Repeat every line of the data exactly; no picture belongs in the copy.

== Dataset excerpt

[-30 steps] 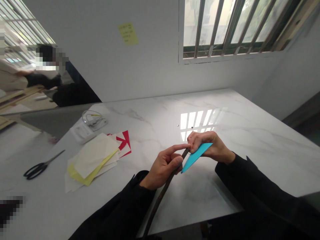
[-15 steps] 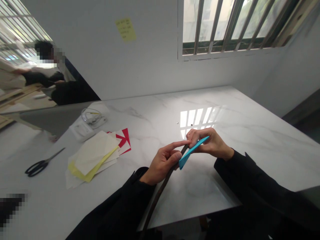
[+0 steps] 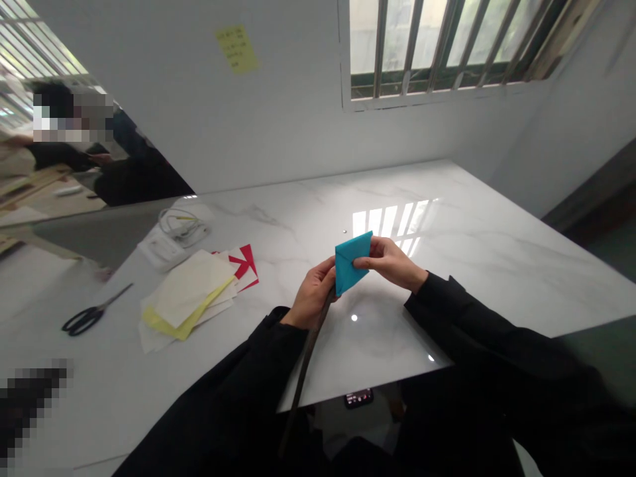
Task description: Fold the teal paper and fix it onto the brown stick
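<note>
A folded piece of blue paper [image 3: 352,255] is held up above the table, its creased face with a diagonal fold turned towards me. My left hand [image 3: 314,291] is closed on its left edge, the fingers partly hidden behind it. From the other side my right hand [image 3: 395,262] pinches the paper, thumb flat on the front and fingers behind. A dark cord-like strip [image 3: 309,351] hangs in front of my left hand and runs down past the table's front edge; its upper end is near the paper's lower left corner.
Left on the marbled white table [image 3: 487,265] lie cream and yellow paper sheets [image 3: 196,288], red paper pieces [image 3: 246,262], black-handled scissors [image 3: 89,318] and a white box with a cable [image 3: 166,248]. A phone [image 3: 358,397] shows below the front edge. A person [image 3: 134,172] sits beyond the partition.
The blue paper has turned from nearly edge-on to face me and shifted left and up. My left index finger has drawn back, and my right thumb now lies on the paper's front.
</note>
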Available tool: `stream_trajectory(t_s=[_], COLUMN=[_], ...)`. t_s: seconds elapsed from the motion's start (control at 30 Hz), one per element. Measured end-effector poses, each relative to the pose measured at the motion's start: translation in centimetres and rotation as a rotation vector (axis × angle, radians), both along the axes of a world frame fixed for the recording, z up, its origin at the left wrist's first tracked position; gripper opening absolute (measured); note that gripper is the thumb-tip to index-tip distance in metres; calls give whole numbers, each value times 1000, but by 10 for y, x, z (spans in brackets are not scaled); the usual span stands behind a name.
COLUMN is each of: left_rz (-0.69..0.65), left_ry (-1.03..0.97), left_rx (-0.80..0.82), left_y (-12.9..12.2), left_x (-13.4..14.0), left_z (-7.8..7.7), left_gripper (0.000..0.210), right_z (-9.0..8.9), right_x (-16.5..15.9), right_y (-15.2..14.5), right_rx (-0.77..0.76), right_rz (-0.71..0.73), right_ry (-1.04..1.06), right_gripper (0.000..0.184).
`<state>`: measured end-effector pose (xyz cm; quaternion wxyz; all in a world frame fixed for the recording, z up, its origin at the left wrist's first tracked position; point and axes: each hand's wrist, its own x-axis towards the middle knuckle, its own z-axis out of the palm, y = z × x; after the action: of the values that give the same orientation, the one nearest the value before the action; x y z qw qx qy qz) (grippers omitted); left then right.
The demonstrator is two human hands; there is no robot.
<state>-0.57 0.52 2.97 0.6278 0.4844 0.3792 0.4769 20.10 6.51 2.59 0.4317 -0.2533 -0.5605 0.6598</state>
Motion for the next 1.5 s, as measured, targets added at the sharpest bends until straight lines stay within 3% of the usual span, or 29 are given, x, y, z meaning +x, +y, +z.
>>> stream_trajectory(t_s=[0.27,0.47,0.8,1.0,1.23,1.5], left_rz=[36,88,136,66,-123,-124], left_ry=[-61,-55,0,-46,25,25], left_rx=[13,48,-2,-59,-137,-100], left_y=[17,26,43,38,34,35], left_x=[2,4,3,-3,-16,-18], left_z=[-10,-13,-14,-9,-4,-7], left_gripper=[61,62,48,49,58,61], right_z=[-22,-24,-28,-26,-22,-22], right_x=[-18,-27,-34,-33,-21,-21], right_y=[11,22,31,30,36,37], right_rx=[-117,-225,-293,-321,-320,-327], right_rz=[-46,-40,-76,-91,-210,-254], right_ry=[112,182,244,287,312,287], right_gripper=[48,56,51,46,45,49])
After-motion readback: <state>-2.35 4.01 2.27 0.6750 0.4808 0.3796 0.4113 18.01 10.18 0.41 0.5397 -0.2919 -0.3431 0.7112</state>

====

• _Written solution_:
[-30 steps] 
[-15 steps] 
[+0 steps] 
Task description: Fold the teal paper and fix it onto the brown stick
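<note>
A folded piece of blue paper [image 3: 352,255] is held up above the table, its creased face with a diagonal fold turned towards me. My left hand [image 3: 314,291] is closed on its left edge, the fingers partly hidden behind it. From the other side my right hand [image 3: 395,262] pinches the paper, thumb flat on the front and fingers behind. A dark cord-like strip [image 3: 309,351] hangs in front of my left hand and runs down past the table's front edge; its upper end is near the paper's lower left corner.
Left on the marbled white table [image 3: 487,265] lie cream and yellow paper sheets [image 3: 196,288], red paper pieces [image 3: 246,262], black-handled scissors [image 3: 89,318] and a white box with a cable [image 3: 166,248]. A phone [image 3: 358,397] shows below the front edge. A person [image 3: 134,172] sits beyond the partition.
The blue paper has turned from nearly edge-on to face me and shifted left and up. My left index finger has drawn back, and my right thumb now lies on the paper's front.
</note>
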Available tool: `stream_trajectory(t_s=[_], COLUMN=[_], ...)`. t_s: seconds elapsed from the motion's start (control at 30 Hz), one per element. Measured end-effector poses, each relative to the pose measured at the motion's start: translation in centimetres and rotation as a rotation vector (axis × angle, radians), both along the axes of a world frame fixed for the recording, z up, its origin at the left wrist's first tracked position; gripper opening absolute (measured); note that gripper is the thumb-tip to index-tip distance in metres; calls give whole numbers, each value times 1000, but by 10 for y, x, z (spans in brackets are not scaled); the usual span stands behind a name.
COLUMN is each of: left_rz (-0.69..0.65), left_ry (-1.03..0.97), left_rx (-0.80..0.82), left_y (-12.9..12.2), left_x (-13.4..14.0), left_z (-7.8..7.7), left_gripper (0.000..0.210), right_z (-9.0..8.9), right_x (-16.5..15.9), right_y (-15.2..14.5), right_rx (-0.77..0.76), right_rz (-0.71..0.73), right_ry (-1.04..1.06), right_gripper (0.000..0.184).
`<state>`: measured end-effector pose (xyz cm; quaternion wxyz; all in a world frame fixed for the recording, z up, its origin at the left wrist's first tracked position; point and axes: each hand's wrist, its own x-axis towards the middle knuckle, its own z-axis out of the palm, y = z × x; after the action: of the values that give the same orientation, the one nearest the value before the action; x y z qw qx qy qz) (grippers omitted); left then right.
The demonstrator is two human hands; there is no robot.
<state>-0.57 0.52 2.97 0.6278 0.4844 0.3792 0.4769 20.10 6.51 2.59 0.4317 -0.2533 -0.5605 0.6598</state>
Motion for the next 1.5 s, as measured, targets added at the sharpest bends until straight lines stay within 3% of the usual span, or 29 are given, x, y, z meaning +x, +y, +z.
>>> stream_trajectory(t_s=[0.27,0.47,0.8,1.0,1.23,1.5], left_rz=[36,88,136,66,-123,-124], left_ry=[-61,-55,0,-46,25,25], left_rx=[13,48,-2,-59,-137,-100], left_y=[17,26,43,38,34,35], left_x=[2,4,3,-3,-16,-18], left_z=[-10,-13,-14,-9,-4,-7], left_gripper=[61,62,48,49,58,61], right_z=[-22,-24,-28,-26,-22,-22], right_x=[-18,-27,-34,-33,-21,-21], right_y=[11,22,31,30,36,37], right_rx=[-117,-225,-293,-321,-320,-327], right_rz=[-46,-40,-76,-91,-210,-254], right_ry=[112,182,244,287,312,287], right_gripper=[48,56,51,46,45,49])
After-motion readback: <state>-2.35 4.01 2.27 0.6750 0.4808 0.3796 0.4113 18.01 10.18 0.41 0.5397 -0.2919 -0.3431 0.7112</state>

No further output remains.